Current turmoil has few beneficiaries


MARKET crashes are the greatest redistributor of wealth. This has been true of previous crashes. But in the current turmoil, there are few beneficiaries, a friend noted. It is more a great destruction of wealth on a global scale so far.

Well, okay, some short-sellers may have profited from some of their trades. But many get wiped out in their next trade. Perhaps it is those who are not invested at all and who have the cash to pick through the carnage in the next few years who will really come out ahead. Who knows? Nobody is certain of anything anymore.

Why people have been hit hard this time around?


A lot of people have been hit hard this time around. There are a few reasons for this. One, prior to this, we've had four years of a bull market where prices had gone in only one direction. Success, notes a friend, is one of life's worst enemies. It engenders overconfidence and, as a result, one tends to let down one's guard - in some instances, to the extent of recklessness. Economist Hyman Minsky sees the cycle of risk-taking in the economy as following a pattern: stability and absence of crises encourage risk-taking, complacency, and lowered awareness of the possibility of problems.

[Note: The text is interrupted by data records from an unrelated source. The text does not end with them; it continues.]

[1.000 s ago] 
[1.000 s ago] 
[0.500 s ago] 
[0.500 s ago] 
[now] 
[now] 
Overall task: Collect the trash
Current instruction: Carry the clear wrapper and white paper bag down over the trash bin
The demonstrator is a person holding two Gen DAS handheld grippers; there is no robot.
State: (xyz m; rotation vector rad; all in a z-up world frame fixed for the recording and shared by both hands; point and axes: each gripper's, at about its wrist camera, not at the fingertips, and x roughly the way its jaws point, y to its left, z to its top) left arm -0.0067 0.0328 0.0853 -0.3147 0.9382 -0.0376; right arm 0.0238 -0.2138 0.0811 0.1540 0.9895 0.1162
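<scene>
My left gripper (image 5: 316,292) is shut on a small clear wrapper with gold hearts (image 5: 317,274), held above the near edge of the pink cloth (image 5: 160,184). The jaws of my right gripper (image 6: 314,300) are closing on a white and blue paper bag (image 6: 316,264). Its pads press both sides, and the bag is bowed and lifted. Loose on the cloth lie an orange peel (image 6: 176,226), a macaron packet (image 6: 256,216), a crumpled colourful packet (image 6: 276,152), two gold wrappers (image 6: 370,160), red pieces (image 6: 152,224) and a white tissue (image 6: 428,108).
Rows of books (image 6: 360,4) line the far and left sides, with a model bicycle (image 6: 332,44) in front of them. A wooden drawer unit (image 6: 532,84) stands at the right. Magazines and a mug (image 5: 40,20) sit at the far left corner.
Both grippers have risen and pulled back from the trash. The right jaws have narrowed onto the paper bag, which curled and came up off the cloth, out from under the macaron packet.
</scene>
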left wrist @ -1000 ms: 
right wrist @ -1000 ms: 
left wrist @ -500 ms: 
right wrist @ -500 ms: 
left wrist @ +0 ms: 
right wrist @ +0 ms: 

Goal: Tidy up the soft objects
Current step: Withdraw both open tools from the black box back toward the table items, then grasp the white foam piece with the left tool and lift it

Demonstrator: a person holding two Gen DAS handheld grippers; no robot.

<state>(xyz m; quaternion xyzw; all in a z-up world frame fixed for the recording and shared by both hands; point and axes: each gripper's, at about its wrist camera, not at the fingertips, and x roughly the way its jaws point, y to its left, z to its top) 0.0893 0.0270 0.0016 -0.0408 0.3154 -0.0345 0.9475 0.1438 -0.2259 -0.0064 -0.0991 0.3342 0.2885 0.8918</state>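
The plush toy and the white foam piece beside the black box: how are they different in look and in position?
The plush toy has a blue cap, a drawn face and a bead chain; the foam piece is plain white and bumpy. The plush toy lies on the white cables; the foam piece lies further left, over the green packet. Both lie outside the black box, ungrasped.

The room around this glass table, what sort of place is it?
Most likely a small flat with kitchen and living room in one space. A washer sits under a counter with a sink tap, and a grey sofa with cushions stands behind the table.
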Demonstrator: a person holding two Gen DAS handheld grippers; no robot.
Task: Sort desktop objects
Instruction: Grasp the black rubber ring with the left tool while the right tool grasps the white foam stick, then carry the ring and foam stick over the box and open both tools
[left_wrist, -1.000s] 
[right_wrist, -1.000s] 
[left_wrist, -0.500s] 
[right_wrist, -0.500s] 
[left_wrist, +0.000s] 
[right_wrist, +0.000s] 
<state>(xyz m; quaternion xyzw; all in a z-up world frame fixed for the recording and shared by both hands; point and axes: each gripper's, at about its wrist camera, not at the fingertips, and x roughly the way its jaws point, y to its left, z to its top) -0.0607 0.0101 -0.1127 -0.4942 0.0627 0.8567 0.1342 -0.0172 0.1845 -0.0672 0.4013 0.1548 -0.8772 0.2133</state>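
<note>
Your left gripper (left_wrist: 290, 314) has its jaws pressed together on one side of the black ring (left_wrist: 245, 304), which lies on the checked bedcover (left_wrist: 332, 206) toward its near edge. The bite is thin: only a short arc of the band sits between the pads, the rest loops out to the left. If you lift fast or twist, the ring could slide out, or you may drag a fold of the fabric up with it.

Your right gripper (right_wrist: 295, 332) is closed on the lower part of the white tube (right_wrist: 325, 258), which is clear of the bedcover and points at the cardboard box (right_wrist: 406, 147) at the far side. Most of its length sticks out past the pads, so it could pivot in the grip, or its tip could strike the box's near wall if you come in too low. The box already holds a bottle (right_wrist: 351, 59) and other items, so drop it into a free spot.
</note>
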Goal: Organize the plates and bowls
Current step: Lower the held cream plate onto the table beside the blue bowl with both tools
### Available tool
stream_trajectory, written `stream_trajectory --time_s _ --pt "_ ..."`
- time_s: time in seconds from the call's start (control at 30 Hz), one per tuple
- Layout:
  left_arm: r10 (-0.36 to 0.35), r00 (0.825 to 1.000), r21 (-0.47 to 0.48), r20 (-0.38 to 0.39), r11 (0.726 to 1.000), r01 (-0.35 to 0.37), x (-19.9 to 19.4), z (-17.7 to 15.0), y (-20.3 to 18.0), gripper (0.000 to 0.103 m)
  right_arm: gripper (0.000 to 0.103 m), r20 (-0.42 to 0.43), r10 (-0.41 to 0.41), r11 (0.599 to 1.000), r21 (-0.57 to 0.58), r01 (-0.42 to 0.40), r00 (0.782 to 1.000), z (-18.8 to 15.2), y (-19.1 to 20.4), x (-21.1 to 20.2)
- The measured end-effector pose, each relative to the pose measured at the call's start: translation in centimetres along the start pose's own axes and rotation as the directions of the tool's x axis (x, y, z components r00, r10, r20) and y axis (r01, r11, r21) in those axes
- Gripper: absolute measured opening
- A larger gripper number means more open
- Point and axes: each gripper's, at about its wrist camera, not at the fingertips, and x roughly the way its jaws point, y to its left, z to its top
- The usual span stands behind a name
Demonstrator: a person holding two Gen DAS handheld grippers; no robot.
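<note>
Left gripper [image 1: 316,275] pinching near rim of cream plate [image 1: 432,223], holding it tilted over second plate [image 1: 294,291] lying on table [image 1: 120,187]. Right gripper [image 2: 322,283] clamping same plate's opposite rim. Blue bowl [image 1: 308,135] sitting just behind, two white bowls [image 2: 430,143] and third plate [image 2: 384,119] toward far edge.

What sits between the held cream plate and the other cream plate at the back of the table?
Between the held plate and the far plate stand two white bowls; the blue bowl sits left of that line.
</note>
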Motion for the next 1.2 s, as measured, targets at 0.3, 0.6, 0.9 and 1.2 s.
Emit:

High Inflation, Low Interest Suggested Being Invested


But even for those who are conservative and have their heads centred and feet firmly planted on the ground, the economics just a few months back suggested that being invested was the right course of action. Then, inflation was running at 5 or 6 per cent and banks' interest rates were at less than one per cent.

For someone who didn't want to have his or her purchasing power eroded, keeping the money in the bank wasn't the most logical of options. Which was why a lot of people are invested - and, worse, a lot took loans to invest. If the borrowing cost was so low, and one was expecting to make a return higher than that cost of borrowing, it made sense to borrow.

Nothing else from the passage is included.